I choose to believe that there is truth in the prophet’s insistence that God cares about justice, humility, kindness, sacrificial love, far more than God ever cared about gold and buildings and ego.

I choose to believe that God, all majesty and mystery, is contained in that book of an ancient people, and that it is worth studying. But like anything complex, you will only get out of it what you put into it. And in these hurried, overwhelming, and antagonistic times, it is hard to find the time and resources we can trust.

But they are there. And part of our role as a church is to live into this ancient story in a way that is relevant and real in today’s world. If you thought captivity in Babylon was so very different than the newly dedicated temple built by King Solomon, well, baby, you should see me now.

When John Robinson, our religious ancestor, blessed the Pilgrim departing from Leiden for the New World, he told them that there was yet more light and truth to break forth from God’s holy word.

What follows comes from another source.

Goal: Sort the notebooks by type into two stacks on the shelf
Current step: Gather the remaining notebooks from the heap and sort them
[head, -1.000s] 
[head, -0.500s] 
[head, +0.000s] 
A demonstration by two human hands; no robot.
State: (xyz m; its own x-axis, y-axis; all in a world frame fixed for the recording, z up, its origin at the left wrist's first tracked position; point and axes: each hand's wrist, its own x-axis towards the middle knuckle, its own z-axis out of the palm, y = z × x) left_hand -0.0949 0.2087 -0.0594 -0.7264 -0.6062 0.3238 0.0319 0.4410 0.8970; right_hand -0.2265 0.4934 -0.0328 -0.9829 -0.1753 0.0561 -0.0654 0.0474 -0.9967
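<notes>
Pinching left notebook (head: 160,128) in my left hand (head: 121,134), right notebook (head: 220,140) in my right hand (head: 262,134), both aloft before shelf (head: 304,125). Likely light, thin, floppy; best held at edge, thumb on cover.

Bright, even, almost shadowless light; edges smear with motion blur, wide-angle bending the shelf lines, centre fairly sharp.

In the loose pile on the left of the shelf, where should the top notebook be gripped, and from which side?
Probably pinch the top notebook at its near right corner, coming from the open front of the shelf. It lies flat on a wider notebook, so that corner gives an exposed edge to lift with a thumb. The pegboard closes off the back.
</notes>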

In the United Church of Christ, we continue that belief with one of our marks of faith, what we call our belief in continuing testament, and captured in the slogan that God is Still Speaking.

We need to re-build biblical literacy in our communities of faith, providing one another and our children the tools to find the treasure that is there. The author of the letter supposedly addressed to Timothy is right that scripture is useful in training to righteousness, that we should be proficient in it. And just as that text captures a thousand years of religious exploration and evolution, we must tell the story of the two thousand years since, the story of today, of saints like Dorothy Day and Dietrich Bonhoeffer, of quantum entanglement and the great “I Am Becoming,” our unfinished God who is speaking us into existence.

May we never be a people who believe one ancient book in an early Seventeenth Century English translation can contain all that God has to say. May we never kill God and try to contain mystery between faux leather covers gathering dust on the shelf.

Neither fiction nor non-fiction, the Bible is and must be living, as holy and mysterious as we are, more question than answer. May it always be so.